In the absence of federal standards, one practical starting point would be establishing shared taxonomies and core concepts early in an initiative. In my team’s partnerships with SLDSs and other government entities, we typically dedicate an early meeting as a training session to establish a common vocabulary across participants. This approach aligns with recommendations from a recent National Academies of Sciences, Engineering, and Medicine report that emphasizes the importance of  “a shared language reflecting the concepts of risk, harm, and usefulness. Shared language also enables quantification of these concepts, enabling them to be considered when managing trade-offs.”

This need applies even in well-resourced state entities such as California’s Cradle-to-Career Data System and the Texas Education Research Center. In both cases, when partnering with these groups, we began with training sessions to establish a shared taxonomy before providing technical assistance on data-sharing efforts. These sessions also clarify data governance by identifying relevant decisionmakers and pathways for data products and other output approvals. Although this process does not always result in a clear leader, it can help move the needle when the process might otherwise stagnate.

For a more sustainable solution, progress often requires a coordinating leader, even temporarily, to align stakeholders and sustain efforts. If the federal government does not fill this need, another entity must step forward 
to coordinate states and establish shared data standards. This might be through common data taxonomies or an agreed framework for safe data sharing.
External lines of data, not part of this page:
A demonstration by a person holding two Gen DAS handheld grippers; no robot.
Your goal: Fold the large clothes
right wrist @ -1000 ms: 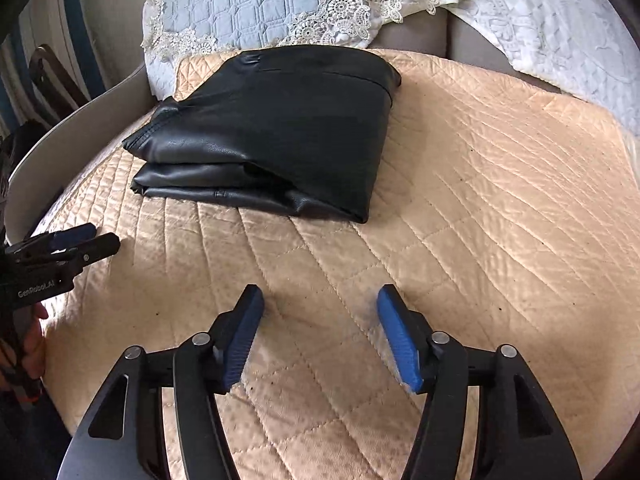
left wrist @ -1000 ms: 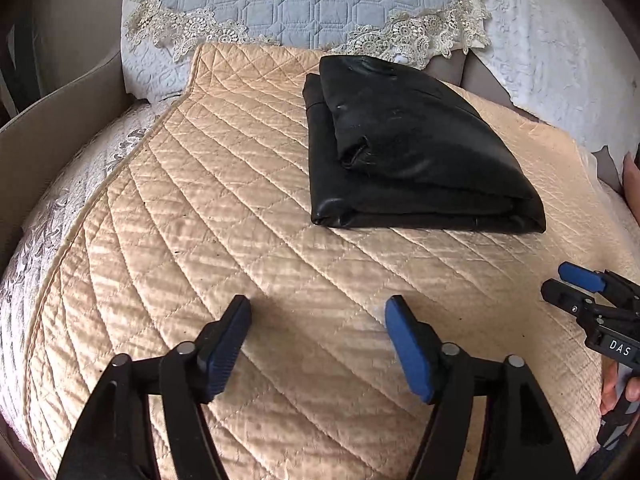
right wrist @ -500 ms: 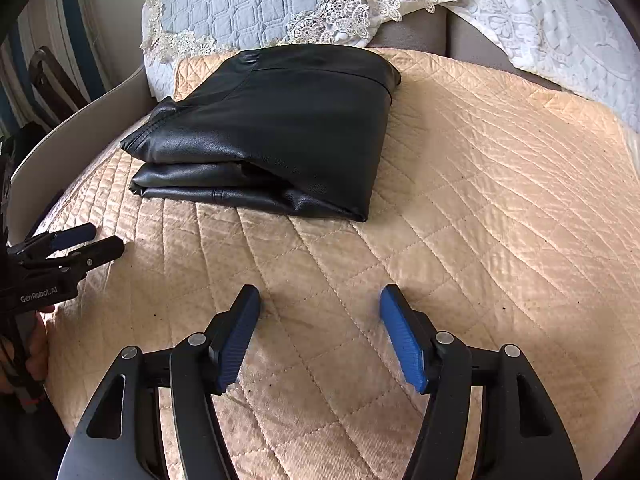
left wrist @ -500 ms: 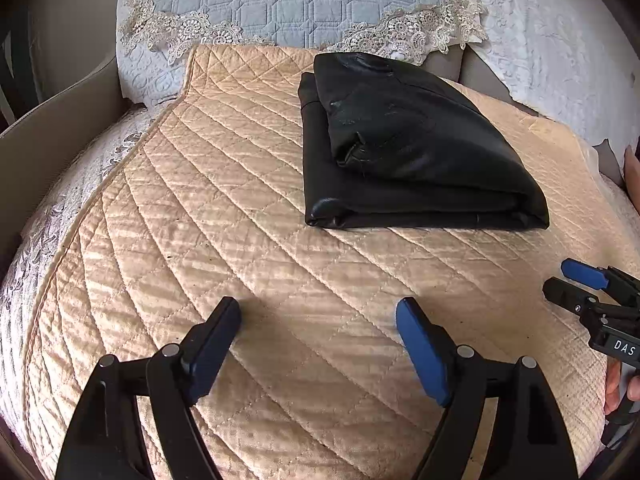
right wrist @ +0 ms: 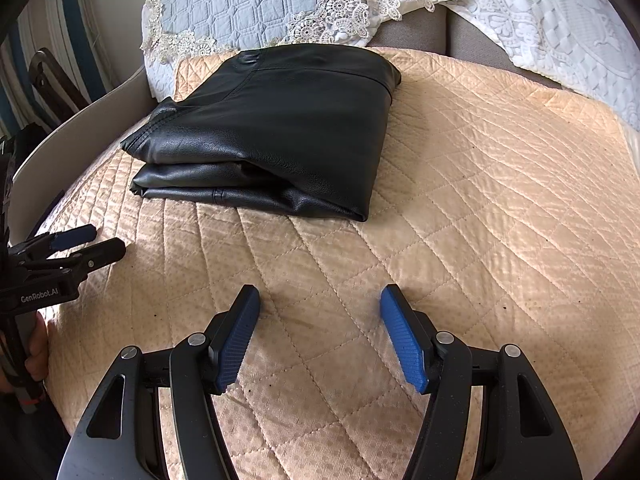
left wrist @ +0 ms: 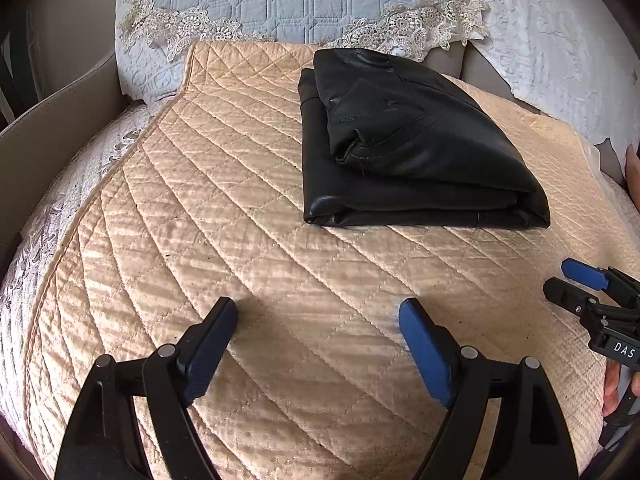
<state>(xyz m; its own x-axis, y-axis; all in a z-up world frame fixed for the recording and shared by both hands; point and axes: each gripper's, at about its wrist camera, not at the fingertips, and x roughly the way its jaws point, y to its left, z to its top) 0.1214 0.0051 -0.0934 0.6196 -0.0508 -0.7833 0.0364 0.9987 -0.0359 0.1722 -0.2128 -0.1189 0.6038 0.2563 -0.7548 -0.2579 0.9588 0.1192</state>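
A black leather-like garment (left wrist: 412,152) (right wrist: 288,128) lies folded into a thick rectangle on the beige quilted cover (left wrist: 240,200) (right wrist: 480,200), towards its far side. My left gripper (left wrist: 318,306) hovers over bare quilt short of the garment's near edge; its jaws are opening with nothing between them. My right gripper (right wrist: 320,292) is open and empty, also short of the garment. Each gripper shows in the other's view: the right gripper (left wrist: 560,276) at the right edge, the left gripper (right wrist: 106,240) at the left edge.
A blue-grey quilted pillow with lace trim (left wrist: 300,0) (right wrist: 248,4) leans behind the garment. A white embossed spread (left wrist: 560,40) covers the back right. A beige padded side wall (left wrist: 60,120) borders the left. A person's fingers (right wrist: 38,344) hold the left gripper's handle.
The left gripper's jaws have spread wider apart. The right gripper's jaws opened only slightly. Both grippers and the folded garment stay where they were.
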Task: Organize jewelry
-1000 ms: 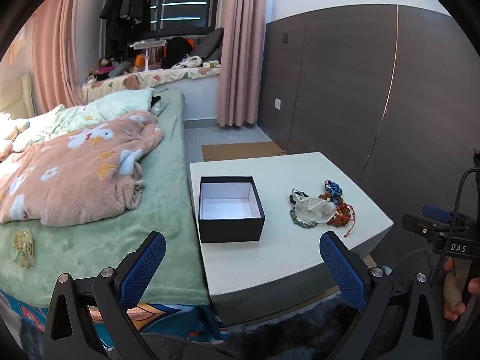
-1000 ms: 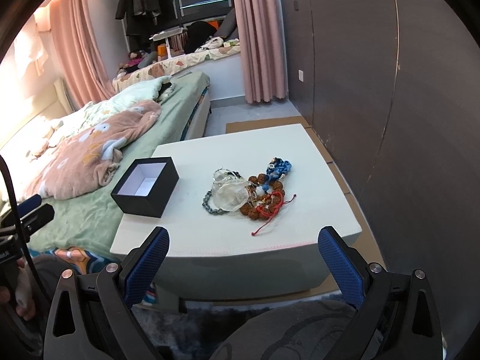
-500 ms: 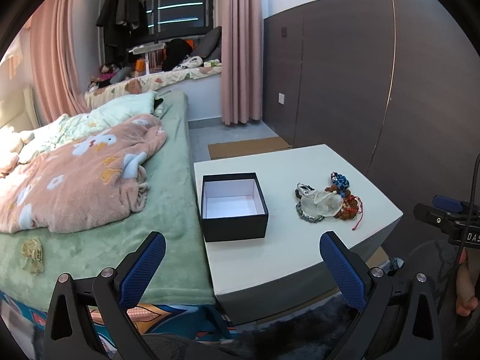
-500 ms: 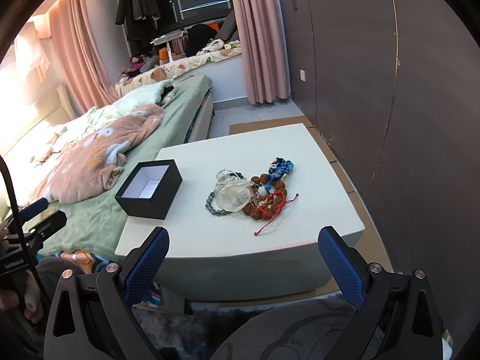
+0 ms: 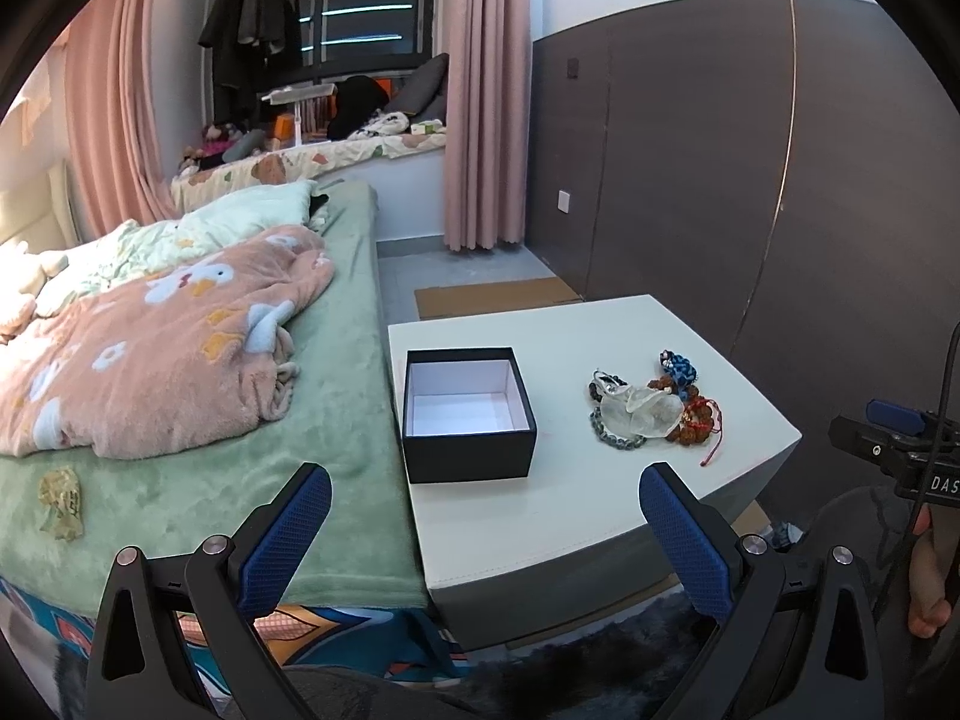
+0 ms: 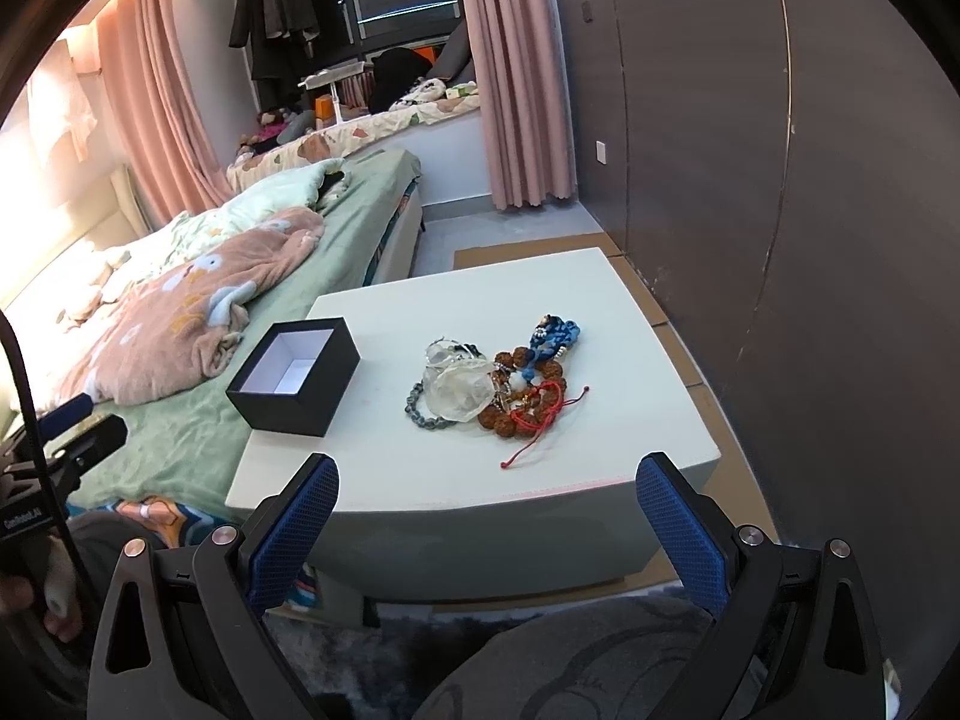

Identifying that entity and ensuring it can lead successfully may not be a simple matter.

Any effort to strengthen state data infrastructure must demonstrate immediate, tangible value that justifies the limited time and bandwidth state staff function under.

Special attention must be paid to the early stages of an initiative—not only to establish shared taxonomies and core concepts, but also to consider how laws and regulations may affect data collection, governance, and privacy. As colleagues at the Urban Institute have emphasized, having such conversations at the outset of any initiative is especially important at the state level, where agencies must navigate federal, state, tribal, and local laws simultaneously. This often requires consultation with legal counsel across multiple entities, even within the same state. We have observed that legal teams from different agencies may disagree on how the same statute or regulation applies to a given dataset; awareness of these disagreements at the outset can help in building a strategy to address them in the most effective way.

In our partnership with the California Cradle-to-Career Data System, we addressed this challenge by engaging a consultant who specializes in education data privacy law. She led a dedicated training session on FERPA and possible interactions with California’s regulations, including CCPA. This shared legal grounding is essential as our state partners determine how synthetic data should be treated in institutional review board reviews and other governance processes.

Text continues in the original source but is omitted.